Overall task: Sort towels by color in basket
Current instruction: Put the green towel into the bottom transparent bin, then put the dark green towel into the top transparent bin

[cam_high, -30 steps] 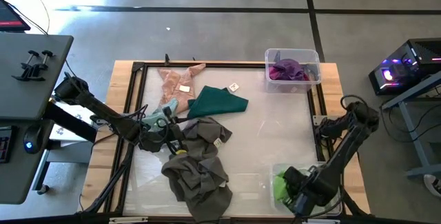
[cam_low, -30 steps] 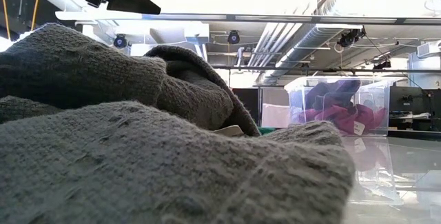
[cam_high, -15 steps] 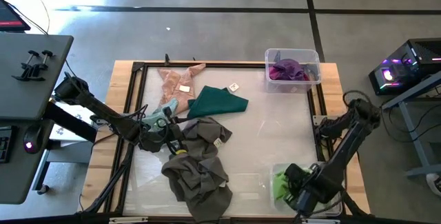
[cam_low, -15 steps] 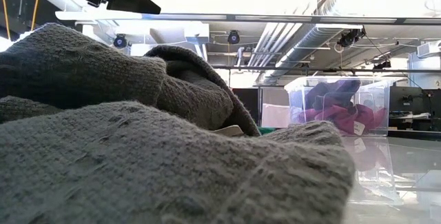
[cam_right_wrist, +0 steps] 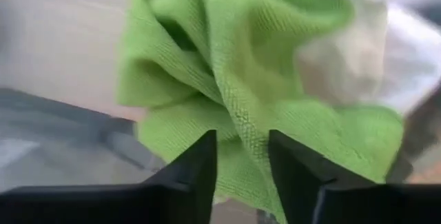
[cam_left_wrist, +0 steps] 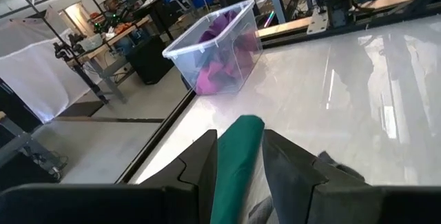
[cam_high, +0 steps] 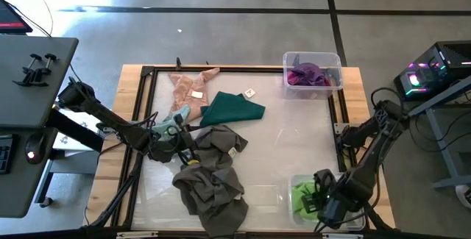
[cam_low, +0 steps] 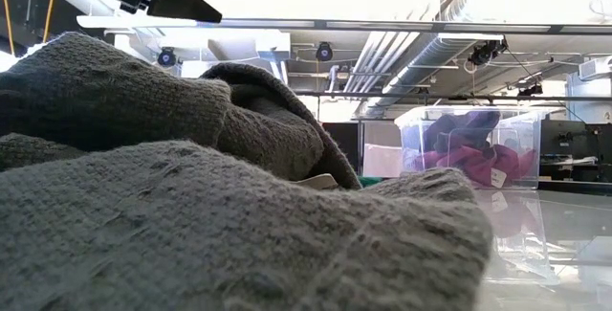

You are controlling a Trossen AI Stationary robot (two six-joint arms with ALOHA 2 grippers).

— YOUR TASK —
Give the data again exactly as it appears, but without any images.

— WRITTEN RESPONSE —
Overall task: Sort towels by color in basket
Current instruction: Put the green towel into the bottom transparent bin, then put the dark green towel into the top transparent bin

[cam_high, -30 steps] 
[cam_low, -30 steps] 
[cam_high, -15 steps] 
[cam_low, -15 steps] 
[cam_right_wrist, +0 steps] 
[cam_left_wrist, +0 steps] 
[cam_high, +0 steps] 
[cam_low, +0 steps] 

You are controlling a Trossen AI Stationary robot (two six-joint arms with ALOHA 2 grippers).

The output given here is complete.